» **Required action**
From the entries that follow, copy each line containing the word "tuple".

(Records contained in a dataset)

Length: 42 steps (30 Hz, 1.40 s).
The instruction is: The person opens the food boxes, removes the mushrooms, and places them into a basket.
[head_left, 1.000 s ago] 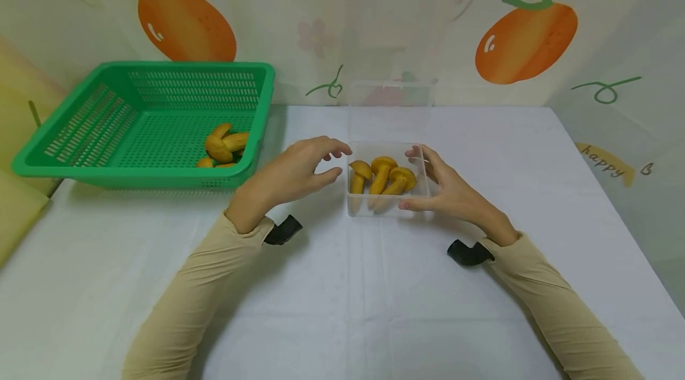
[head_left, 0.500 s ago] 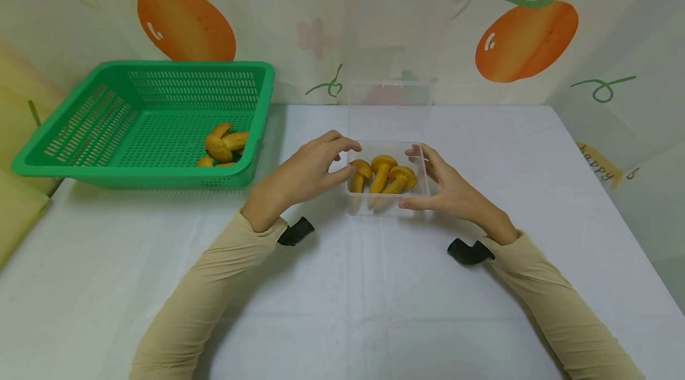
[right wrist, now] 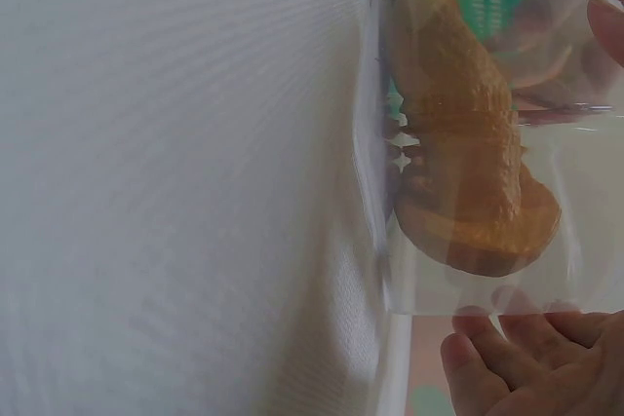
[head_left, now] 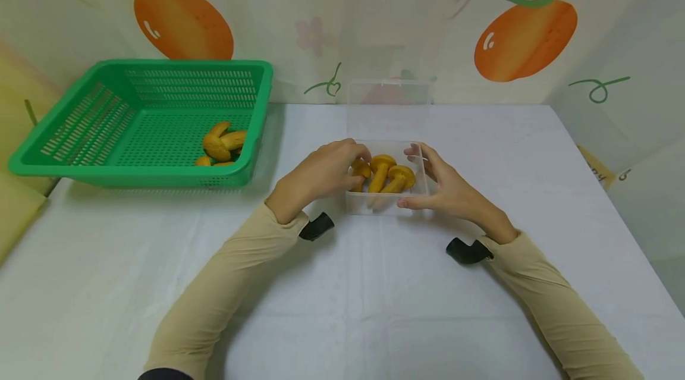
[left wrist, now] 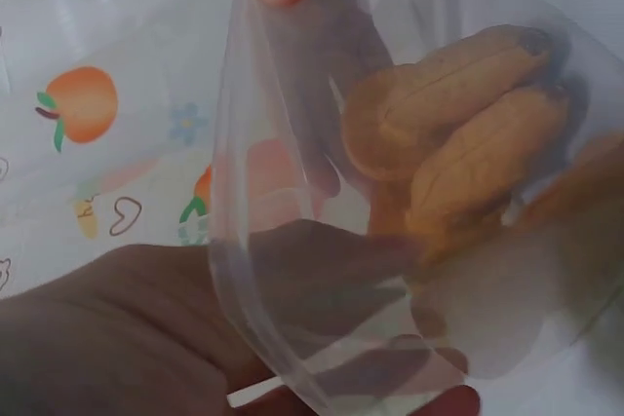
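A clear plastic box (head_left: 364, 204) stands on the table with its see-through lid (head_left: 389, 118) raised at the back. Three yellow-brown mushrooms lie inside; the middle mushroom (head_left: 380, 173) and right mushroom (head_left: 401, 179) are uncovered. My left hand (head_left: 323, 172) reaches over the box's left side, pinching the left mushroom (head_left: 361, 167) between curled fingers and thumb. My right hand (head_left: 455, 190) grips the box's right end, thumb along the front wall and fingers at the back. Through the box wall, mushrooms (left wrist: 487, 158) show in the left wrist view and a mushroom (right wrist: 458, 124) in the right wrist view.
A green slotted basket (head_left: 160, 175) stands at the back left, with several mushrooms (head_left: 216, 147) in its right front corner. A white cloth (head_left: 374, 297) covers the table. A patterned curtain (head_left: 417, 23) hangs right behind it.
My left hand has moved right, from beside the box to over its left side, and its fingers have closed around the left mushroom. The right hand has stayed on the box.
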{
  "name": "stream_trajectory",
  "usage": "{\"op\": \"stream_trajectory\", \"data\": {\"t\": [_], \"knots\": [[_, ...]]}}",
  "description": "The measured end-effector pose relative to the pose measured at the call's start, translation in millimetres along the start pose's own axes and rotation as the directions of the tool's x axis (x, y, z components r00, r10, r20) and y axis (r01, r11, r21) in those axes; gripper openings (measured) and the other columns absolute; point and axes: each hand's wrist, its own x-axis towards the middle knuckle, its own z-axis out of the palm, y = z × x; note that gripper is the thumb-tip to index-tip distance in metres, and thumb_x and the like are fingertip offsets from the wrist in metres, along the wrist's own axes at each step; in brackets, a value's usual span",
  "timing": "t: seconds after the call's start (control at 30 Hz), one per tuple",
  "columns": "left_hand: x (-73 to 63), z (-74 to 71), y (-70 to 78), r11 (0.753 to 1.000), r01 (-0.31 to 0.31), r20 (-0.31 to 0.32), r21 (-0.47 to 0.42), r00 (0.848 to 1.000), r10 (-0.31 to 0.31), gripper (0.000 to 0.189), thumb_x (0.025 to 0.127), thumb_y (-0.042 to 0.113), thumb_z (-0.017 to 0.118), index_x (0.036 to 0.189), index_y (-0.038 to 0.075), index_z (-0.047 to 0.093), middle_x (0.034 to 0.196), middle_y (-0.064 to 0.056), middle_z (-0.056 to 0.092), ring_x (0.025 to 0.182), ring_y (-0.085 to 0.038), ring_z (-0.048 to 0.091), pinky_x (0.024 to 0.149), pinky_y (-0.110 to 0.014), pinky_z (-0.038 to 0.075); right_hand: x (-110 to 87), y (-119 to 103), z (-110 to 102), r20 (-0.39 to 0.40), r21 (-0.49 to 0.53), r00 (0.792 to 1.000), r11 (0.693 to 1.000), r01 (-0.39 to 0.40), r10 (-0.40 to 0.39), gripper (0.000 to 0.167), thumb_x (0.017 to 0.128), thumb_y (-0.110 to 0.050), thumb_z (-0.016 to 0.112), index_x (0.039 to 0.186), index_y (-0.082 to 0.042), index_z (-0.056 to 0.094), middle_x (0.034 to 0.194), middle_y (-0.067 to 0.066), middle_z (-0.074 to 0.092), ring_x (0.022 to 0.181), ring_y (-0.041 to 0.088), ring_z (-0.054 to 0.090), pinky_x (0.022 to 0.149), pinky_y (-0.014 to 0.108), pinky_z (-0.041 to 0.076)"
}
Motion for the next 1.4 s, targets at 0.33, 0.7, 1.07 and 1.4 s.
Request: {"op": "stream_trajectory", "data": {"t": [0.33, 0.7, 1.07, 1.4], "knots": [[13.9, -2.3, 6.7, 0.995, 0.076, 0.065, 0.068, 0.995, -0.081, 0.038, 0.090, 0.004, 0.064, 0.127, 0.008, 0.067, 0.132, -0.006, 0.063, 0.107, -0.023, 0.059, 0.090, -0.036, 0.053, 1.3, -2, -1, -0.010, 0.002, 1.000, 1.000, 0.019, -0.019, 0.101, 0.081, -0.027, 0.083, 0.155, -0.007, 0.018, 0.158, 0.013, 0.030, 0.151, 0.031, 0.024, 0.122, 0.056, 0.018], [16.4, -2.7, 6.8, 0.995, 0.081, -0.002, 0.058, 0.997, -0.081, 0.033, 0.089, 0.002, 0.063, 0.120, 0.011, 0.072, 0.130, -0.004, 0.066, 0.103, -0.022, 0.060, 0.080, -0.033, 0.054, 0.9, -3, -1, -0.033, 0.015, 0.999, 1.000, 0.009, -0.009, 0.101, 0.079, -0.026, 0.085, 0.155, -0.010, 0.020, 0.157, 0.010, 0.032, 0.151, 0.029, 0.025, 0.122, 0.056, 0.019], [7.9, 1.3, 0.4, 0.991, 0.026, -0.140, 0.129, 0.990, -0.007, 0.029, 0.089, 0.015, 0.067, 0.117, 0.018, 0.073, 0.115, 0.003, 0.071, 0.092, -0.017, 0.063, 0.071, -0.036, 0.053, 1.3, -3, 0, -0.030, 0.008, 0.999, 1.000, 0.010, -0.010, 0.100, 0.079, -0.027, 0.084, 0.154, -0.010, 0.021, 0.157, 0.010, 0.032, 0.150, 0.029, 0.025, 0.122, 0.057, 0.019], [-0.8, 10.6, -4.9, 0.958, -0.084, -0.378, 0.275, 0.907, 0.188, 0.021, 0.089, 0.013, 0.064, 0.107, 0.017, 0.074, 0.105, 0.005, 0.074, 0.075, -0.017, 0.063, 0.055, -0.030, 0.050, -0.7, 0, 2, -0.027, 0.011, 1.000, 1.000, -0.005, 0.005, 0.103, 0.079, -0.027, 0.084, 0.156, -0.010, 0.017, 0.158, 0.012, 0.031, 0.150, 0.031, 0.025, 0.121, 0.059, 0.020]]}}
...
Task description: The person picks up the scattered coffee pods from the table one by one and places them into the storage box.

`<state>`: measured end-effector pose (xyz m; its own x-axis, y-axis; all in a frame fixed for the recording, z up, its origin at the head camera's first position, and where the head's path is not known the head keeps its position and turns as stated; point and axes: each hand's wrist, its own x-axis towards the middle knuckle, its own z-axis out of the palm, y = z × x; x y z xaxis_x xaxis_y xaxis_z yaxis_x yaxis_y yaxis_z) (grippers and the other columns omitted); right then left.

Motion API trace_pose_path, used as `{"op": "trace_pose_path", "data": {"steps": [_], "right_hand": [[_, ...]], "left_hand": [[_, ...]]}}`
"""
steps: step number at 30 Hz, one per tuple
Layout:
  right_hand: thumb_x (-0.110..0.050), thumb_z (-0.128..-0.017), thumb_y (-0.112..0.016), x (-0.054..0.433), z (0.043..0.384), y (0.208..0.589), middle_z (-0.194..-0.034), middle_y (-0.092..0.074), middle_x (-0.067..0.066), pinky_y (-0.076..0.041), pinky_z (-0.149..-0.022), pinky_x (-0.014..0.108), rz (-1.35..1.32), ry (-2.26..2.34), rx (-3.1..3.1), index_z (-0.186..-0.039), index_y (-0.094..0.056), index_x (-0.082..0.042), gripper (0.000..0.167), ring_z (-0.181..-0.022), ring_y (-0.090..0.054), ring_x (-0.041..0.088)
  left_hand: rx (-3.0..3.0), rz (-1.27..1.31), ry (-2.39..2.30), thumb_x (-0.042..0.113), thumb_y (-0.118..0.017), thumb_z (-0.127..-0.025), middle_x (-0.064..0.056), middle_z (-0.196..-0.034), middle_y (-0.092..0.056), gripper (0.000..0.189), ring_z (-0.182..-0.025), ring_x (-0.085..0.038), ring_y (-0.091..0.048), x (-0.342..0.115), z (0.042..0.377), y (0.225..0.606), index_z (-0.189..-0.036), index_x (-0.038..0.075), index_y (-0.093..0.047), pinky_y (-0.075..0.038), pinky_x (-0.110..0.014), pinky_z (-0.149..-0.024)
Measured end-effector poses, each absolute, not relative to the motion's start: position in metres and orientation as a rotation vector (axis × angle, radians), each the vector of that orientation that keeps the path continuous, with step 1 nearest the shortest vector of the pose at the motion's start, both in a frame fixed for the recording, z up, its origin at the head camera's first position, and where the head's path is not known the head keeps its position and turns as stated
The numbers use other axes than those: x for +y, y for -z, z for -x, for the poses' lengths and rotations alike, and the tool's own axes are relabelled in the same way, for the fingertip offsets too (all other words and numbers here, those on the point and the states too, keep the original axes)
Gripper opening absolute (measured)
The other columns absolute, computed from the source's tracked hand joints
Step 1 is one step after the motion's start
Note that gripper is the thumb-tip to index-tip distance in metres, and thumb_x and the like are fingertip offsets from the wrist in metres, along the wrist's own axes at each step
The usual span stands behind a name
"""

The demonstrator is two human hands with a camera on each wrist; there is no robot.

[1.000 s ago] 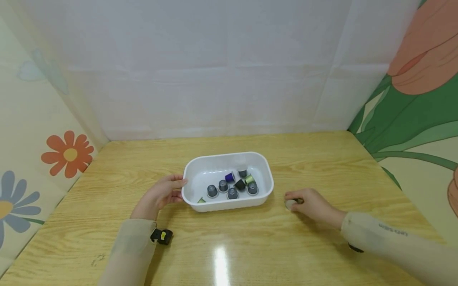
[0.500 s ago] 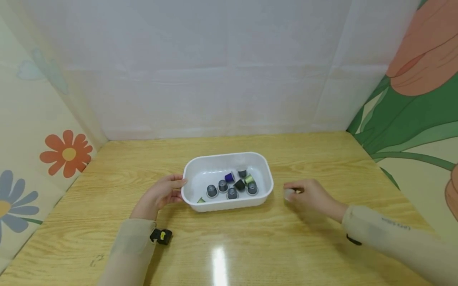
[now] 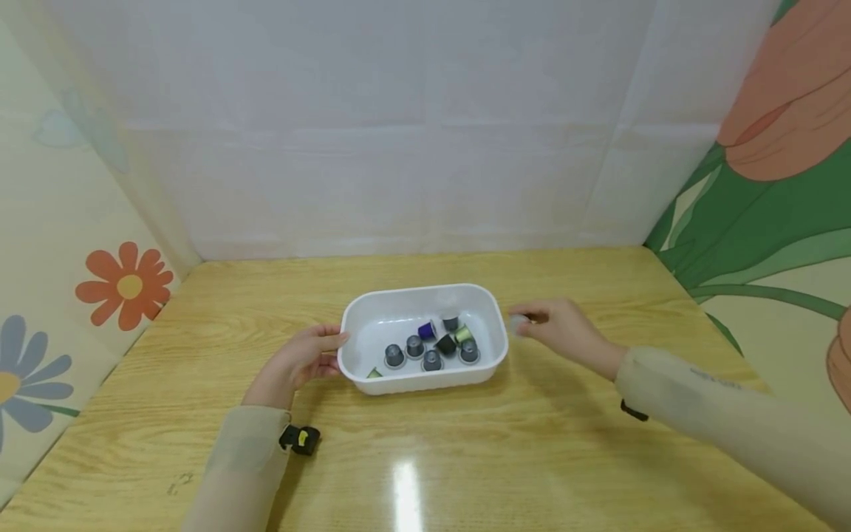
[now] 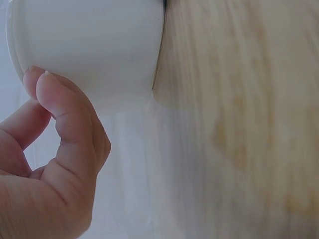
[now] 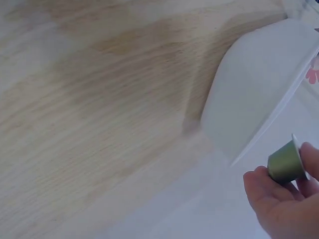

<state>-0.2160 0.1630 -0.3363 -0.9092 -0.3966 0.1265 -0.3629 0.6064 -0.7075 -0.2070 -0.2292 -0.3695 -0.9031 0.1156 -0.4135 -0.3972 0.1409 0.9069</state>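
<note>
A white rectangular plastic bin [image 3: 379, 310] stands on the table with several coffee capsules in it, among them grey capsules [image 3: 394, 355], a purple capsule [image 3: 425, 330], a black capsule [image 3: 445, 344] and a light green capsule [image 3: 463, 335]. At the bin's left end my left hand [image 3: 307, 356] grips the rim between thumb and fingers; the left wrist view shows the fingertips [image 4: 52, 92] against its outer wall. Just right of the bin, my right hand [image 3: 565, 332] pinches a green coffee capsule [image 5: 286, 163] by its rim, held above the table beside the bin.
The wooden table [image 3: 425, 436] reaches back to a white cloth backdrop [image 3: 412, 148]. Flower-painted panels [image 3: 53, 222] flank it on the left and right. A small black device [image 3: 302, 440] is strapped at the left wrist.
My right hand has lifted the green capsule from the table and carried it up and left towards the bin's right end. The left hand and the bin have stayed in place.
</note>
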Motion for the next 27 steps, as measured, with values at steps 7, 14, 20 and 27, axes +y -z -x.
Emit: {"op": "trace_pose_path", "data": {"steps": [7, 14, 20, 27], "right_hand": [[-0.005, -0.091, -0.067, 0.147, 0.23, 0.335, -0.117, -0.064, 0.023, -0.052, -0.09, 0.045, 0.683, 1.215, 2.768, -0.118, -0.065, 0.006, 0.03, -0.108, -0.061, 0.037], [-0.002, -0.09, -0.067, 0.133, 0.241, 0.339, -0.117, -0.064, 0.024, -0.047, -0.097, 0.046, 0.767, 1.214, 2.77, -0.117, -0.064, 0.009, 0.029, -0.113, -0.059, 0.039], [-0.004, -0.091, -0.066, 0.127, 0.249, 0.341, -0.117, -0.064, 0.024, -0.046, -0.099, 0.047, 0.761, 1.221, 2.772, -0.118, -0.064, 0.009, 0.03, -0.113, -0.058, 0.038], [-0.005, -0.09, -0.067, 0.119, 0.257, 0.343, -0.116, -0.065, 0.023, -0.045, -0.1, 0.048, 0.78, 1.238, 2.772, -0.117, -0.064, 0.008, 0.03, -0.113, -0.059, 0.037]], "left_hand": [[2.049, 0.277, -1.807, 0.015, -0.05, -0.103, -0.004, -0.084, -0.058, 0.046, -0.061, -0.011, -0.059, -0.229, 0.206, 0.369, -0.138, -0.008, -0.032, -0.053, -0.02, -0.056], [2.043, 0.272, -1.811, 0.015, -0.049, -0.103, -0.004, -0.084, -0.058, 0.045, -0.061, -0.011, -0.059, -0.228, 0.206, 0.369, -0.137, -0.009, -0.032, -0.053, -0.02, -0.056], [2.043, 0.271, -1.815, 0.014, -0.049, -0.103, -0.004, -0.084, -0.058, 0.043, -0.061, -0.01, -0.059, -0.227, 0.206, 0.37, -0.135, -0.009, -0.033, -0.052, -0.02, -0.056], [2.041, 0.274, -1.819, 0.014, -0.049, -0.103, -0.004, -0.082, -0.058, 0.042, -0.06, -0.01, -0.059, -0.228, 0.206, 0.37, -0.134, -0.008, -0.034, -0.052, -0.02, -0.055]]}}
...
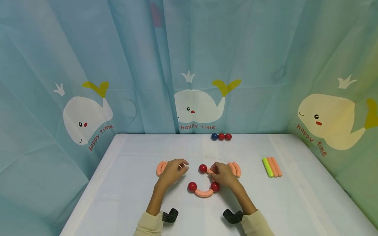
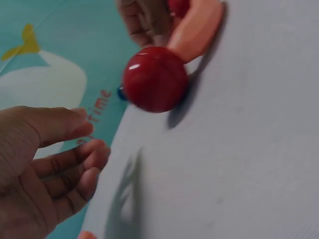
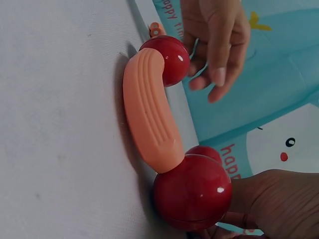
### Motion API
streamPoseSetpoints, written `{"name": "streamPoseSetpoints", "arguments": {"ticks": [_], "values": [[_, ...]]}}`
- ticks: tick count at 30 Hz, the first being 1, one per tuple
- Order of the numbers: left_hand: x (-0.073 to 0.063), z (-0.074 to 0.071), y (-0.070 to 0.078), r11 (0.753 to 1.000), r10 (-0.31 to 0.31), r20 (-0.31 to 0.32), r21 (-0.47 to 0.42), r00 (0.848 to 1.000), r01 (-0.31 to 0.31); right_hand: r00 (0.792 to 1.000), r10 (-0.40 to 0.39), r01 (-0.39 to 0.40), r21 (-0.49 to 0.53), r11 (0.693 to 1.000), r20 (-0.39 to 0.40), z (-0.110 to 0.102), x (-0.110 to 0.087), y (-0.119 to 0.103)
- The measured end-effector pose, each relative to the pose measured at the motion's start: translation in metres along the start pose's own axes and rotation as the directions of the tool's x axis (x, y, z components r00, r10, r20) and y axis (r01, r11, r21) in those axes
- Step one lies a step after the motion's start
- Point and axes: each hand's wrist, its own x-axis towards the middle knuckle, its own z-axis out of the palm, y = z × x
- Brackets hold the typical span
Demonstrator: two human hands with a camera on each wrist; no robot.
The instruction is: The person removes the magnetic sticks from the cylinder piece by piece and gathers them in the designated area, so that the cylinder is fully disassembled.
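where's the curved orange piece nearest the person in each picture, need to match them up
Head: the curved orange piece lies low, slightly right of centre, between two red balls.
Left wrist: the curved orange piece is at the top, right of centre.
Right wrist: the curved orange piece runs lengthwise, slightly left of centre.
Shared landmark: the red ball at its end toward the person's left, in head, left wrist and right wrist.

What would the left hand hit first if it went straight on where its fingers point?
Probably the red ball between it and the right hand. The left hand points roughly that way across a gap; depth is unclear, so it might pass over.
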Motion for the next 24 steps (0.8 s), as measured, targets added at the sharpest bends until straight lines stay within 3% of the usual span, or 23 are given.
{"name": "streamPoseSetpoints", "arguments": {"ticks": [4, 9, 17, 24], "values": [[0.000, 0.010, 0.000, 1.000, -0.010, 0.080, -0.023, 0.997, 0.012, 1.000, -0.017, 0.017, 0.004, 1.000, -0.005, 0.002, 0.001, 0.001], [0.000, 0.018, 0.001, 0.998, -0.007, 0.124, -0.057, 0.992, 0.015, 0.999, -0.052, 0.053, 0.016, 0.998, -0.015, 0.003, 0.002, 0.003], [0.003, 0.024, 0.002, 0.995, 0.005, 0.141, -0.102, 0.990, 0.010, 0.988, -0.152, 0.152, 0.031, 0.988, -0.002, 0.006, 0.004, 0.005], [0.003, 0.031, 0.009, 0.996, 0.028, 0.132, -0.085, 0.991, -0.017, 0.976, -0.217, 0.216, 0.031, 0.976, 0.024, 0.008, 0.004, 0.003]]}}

» **Expected answer**
  "timing": "t: seconds after the call's start (control at 30 Hz), one per tuple",
steps: step number at 30 Hz, one per tuple
- ticks: tick count at 30 Hz, the first being 1, one per tuple

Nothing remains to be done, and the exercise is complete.